**Work to be completed:**
Everything in the listing below should be repeated verbatim, apart from the pictures.

**Collected material:**
• • • •
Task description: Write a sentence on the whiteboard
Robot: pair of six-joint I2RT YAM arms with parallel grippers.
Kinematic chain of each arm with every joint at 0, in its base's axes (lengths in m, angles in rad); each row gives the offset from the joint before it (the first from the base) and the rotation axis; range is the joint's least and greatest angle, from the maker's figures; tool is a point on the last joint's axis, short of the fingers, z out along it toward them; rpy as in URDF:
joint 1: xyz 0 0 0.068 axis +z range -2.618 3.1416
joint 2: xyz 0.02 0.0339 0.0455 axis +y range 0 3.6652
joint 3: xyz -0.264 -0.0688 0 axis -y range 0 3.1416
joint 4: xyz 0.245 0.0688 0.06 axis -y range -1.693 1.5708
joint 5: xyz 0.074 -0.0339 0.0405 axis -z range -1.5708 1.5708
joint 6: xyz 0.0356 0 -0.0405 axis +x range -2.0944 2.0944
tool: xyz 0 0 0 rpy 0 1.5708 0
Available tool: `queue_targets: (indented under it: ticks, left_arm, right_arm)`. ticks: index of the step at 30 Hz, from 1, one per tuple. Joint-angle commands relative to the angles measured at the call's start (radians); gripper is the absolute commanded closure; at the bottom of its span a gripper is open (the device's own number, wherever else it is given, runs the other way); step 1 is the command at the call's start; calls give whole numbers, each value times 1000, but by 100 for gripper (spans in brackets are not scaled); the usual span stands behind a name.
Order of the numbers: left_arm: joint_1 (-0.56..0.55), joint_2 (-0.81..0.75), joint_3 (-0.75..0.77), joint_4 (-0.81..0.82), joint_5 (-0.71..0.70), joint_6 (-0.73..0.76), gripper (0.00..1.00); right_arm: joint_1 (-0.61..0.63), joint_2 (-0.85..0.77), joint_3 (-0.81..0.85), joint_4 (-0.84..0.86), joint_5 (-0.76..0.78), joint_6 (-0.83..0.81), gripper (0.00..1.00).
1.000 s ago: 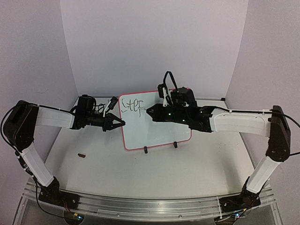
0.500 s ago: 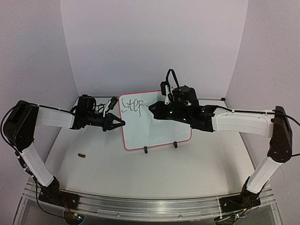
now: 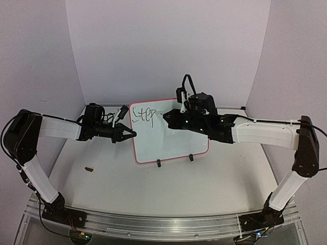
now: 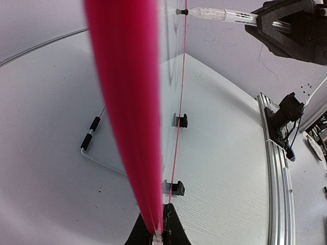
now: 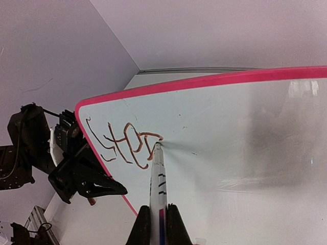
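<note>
The whiteboard point(image 3: 173, 138) stands tilted on the table, white with a pink-red border. My left gripper point(image 3: 132, 134) is shut on its left edge; the left wrist view shows that pink edge point(image 4: 127, 102) running up from my shut jaws point(image 4: 159, 232). My right gripper point(image 3: 166, 116) is shut on a white marker point(image 5: 157, 184), held between the fingers point(image 5: 158, 212). The marker's tip touches the board at the end of the sentence point(image 5: 125, 145), which reads "Step" at the board's top left point(image 3: 143, 115). The marker also shows in the left wrist view point(image 4: 219, 14).
Two small black clips point(image 3: 158, 163) point(image 3: 191, 157) hold the board's lower edge. A wire stand point(image 4: 97, 148) lies behind the board. A small brown piece point(image 3: 89, 169) lies on the table at the left. Lilac walls close in the back and sides.
My right gripper has moved slightly up the board with the marker, and the last letter of "Step" has gained strokes. The left arm and the board have not moved.
</note>
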Motion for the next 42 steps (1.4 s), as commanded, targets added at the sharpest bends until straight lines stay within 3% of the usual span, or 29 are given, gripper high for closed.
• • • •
**Response for this exercise:**
Task description: Write a sentence on the whiteboard
Robot: pair of six-joint I2RT YAM arms with parallel grippers.
Kinematic chain of each arm with every joint at 0, in its base's axes (lengths in m, angles in rad); each row gives the offset from the joint before it (the first from the base) and the rotation axis; range is the joint's least and greatest angle, from the maker's figures; tool is a point on the last joint's axis, short of the fingers, z out along it toward them; rpy as in URDF:
joint 1: xyz 0 0 0.068 axis +z range -2.618 3.1416
joint 2: xyz 0.02 0.0339 0.0455 axis +y range 0 3.6652
joint 3: xyz -0.264 -0.0688 0 axis -y range 0 3.1416
joint 4: xyz 0.245 0.0688 0.06 axis -y range -1.693 1.5708
joint 5: xyz 0.074 -0.0339 0.0405 axis -z range -1.5708 1.5708
joint 6: xyz 0.0356 0 -0.0405 axis +x range -2.0944 2.0944
tool: xyz 0 0 0 rpy 0 1.5708 0
Available tool: `queue_targets: (indented under it: ticks, left_arm, right_arm)`. ticks: index of the step at 30 Hz, from 1, one per tuple. Joint-angle commands relative to the angles measured at the call's start (radians); gripper is the absolute commanded closure; at the bottom of its span a gripper is open (the device's own number, wherever else it is given, runs the other way); step 1 is the command at the call's start; calls give whole numbers, each value times 1000, but by 100 for gripper (spans in brackets are not scaled); the usual span stands behind a name.
Order of the numbers: left_arm: joint_1 (-0.56..0.55), joint_2 (-0.81..0.75), joint_3 (-0.75..0.77), joint_4 (-0.81..0.82), joint_5 (-0.71..0.70), joint_6 (-0.73..0.76), gripper (0.00..1.00); right_arm: joint_1 (-0.61..0.63), joint_2 (-0.85..0.77), joint_3 (-0.81..0.85), joint_4 (-0.84..0.86), joint_5 (-0.76..0.78), joint_6 (-0.83..0.81), gripper (0.00..1.00).
1.000 s ago: 
0.500 s ago: 
now: 
now: 
now: 
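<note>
The whiteboard point(image 3: 173, 138) stands tilted on the table, white with a pink-red border. My left gripper point(image 3: 132, 134) is shut on its left edge; the left wrist view shows that pink edge point(image 4: 127, 102) running up from my shut jaws point(image 4: 159, 232). My right gripper point(image 3: 166, 116) is shut on a white marker point(image 5: 157, 184), held between the fingers point(image 5: 158, 212). The marker's tip touches the board at the end of the sentence point(image 5: 125, 145), which reads "Step" at the board's top left point(image 3: 143, 115). The marker also shows in the left wrist view point(image 4: 219, 14).
Two small black clips point(image 3: 158, 163) point(image 3: 191, 157) hold the board's lower edge. A wire stand point(image 4: 97, 148) lies behind the board. A small brown piece point(image 3: 89, 169) lies on the table at the left. Lilac walls close in the back and sides.
My right gripper has moved slightly up the board with the marker, and the last letter of "Step" has gained strokes. The left arm and the board have not moved.
</note>
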Motion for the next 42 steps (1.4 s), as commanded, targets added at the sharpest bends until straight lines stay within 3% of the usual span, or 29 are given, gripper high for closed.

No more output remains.